| What you have to do |
Nothing but the pictures is dropped; write out all the remaining data below exactly.

| Supplied data |
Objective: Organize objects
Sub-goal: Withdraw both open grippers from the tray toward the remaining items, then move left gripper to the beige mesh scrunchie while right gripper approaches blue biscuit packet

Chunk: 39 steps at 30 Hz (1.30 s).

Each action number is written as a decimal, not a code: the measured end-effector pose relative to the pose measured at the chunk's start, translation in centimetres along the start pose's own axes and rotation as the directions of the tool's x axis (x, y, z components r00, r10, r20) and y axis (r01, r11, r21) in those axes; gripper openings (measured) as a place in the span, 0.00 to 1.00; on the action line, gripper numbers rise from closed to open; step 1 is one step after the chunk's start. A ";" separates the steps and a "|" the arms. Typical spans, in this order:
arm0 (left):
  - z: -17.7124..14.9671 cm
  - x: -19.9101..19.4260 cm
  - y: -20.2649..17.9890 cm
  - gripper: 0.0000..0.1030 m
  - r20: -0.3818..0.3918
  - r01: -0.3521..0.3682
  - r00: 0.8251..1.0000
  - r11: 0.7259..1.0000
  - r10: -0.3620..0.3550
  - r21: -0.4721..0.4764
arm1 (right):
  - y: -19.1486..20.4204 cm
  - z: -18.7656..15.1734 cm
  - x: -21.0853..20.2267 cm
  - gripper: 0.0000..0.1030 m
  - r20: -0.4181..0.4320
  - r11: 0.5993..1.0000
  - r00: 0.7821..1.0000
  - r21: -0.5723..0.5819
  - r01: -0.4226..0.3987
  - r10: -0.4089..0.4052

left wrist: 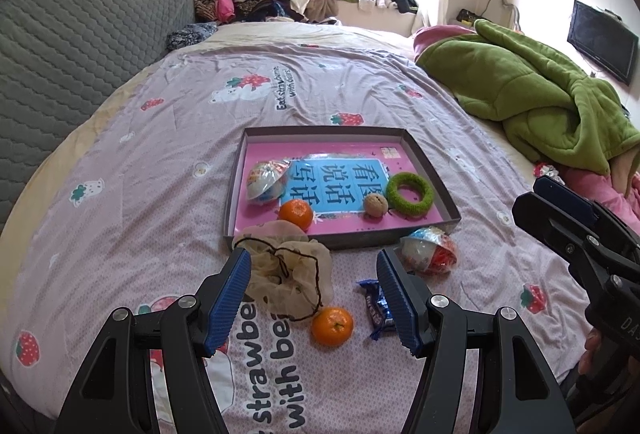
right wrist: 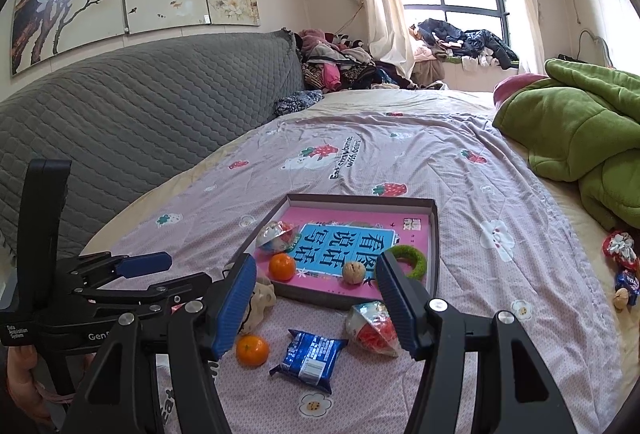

| Exercise result |
Objective: Organize objects
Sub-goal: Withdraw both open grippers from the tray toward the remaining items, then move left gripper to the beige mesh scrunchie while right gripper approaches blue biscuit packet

Chunk: 39 steps at 30 Hz (1.30 s).

Each action number is written as a decimal, not a code: the measured end-effector pose relative to the pose measured at the chunk's start, translation in centimetres along the start pose's own axes and rotation as the directions of the tool's x axis (x, y, z components r00, r10, r20) and y axis (r01, r11, r21) in those axes; gripper openings (measured) as a place in the span, 0.00 to 1.00; on the action line, gripper numbers rise from closed to open; step 1 is one step after the chunk's start. A ";" separates the steps and a "|" the arms. Typical spans, in this order:
arm0 (left):
  - z: -17.7124..14.9671 cm
  - x: -19.9101..19.4260 cm
  - y: -20.2649..17.9890 cm
  - gripper: 0.0000..0.1030 m
  - r20: -0.3818..0.3918
  - r01: -0.3521..0.3682
  - r00: 0.8251..1.0000
  - r11: 0.7259..1.0000
  - r10: -0.3620..0.3550
  - r21: -0.4721..0.4764
arm1 (right):
  - y: -19.1486..20.4204 cm
  - z: -18.7656..15.1734 cm
  - x: -21.0853..20.2267 cm
  - gripper: 0.0000..0.1030 m
  - r20: -0.4181..0.4320
  - r11: 0.5993..1.0000
  - r00: 0.7821..1.0000
  - r21: -0.5723..0.5819
  - r01: -0.4226..0.3987
  - r10: -0.4089..0.4052

left wrist: 
right wrist: 

This brings the exercise to completion.